- [What needs to be done]:
Please reproduce the listing in full, exactly as given.

=== Begin Enclosure ===

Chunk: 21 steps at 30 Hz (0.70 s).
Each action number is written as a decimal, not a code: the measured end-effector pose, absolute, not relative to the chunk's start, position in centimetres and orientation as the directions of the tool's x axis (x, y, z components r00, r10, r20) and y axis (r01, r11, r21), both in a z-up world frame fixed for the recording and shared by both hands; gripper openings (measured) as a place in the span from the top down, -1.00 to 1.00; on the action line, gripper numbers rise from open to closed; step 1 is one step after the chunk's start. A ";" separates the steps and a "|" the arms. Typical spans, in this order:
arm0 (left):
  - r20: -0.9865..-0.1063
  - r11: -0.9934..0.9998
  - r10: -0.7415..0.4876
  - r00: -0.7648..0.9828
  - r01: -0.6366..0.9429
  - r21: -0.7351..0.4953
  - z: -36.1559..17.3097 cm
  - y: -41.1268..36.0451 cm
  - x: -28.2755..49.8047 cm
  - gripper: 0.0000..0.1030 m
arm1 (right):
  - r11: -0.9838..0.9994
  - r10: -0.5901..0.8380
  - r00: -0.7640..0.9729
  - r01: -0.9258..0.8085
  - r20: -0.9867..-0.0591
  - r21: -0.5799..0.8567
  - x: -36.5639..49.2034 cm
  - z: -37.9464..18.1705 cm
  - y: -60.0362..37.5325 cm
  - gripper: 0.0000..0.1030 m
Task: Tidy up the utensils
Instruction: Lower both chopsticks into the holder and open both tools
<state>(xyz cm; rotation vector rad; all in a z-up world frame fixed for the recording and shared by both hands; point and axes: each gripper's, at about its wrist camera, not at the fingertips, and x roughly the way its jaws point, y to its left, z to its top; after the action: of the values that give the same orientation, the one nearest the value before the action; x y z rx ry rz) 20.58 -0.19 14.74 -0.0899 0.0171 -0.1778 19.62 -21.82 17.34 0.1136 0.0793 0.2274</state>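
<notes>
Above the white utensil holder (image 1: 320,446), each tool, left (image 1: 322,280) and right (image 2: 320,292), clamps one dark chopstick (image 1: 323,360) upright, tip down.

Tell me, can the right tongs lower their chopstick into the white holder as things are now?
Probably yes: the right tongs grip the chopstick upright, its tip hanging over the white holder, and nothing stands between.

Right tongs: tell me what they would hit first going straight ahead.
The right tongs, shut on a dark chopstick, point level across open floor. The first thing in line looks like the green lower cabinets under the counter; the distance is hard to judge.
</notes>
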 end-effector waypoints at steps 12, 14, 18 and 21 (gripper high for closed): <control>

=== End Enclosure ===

- [Response to the exercise]:
Chunk: 21 steps at 30 Hz (0.70 s).
Each action number is written as a decimal, not a code: the measured end-effector pose, absolute, not relative to the chunk's start, position in centimetres and orientation as the directions of the tool's x axis (x, y, z components r00, r10, r20) and y axis (r01, r11, r21), both in a z-up world frame fixed for the recording and shared by both hands; gripper openings (measured) as a place in the span from the top down, -1.00 to 1.00; on the action line, gripper numbers rise from open to closed; step 1 is one step after the chunk's start. A ";" separates the steps and a "|" the arms. Typical spans, in this order:
arm0 (left):
  - r20: -0.9865..-0.1063
  - r11: -0.9934..0.9998
  - r10: -0.7415..0.4876
  - r00: -0.7648..0.9828
  - r01: -0.6366..0.9429
  - r21: -0.7351..0.4953
  - z: -36.1559..17.3097 cm
  - y: -41.1268..36.0451 cm
  - x: -28.2755..49.8047 cm
  - gripper: 0.0000..0.1030 m
arm1 (right):
  - r11: -0.9838..0.9994
  - r10: -0.5901..0.8380
  - r00: -0.7640..0.9729
  - r01: -0.9258..0.8085
  - r20: -0.9867..-0.0591
  - r21: -0.5799..0.8567
  - x: -36.5639..49.2034 cm
  - z: -37.9464..18.1705 cm
  - y: -60.0362..37.5325 cm
  - gripper: 0.0000..0.1030 m
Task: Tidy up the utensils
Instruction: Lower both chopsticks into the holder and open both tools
<state>(xyz cm; rotation vector rad; all in a z-up world frame fixed for the recording and shared by both hands; point and axes: each gripper's, at about its wrist camera, not at the fingertips, and x roughly the way its jaws point, y to its left, z to its top; after the action: of the values that give the same orientation, the one nearest the value before the action; x y z rx ry rz) 20.58 -0.19 14.74 -0.0899 0.0171 -0.1778 19.62 -21.82 17.34 0.1136 0.0793 0.2274</state>
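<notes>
Above the white utensil holder (image 1: 320,446), each tool, left (image 1: 322,280) and right (image 2: 320,292), clamps one dark chopstick (image 1: 323,360) upright, tip down.

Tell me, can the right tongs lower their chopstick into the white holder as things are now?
Probably yes: the right tongs grip the chopstick upright, its tip hanging over the white holder, and nothing stands between.

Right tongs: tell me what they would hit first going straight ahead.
The right tongs, shut on a dark chopstick, point level across open floor. The first thing in line looks like the green lower cabinets under the counter; the distance is hard to judge.
</notes>
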 end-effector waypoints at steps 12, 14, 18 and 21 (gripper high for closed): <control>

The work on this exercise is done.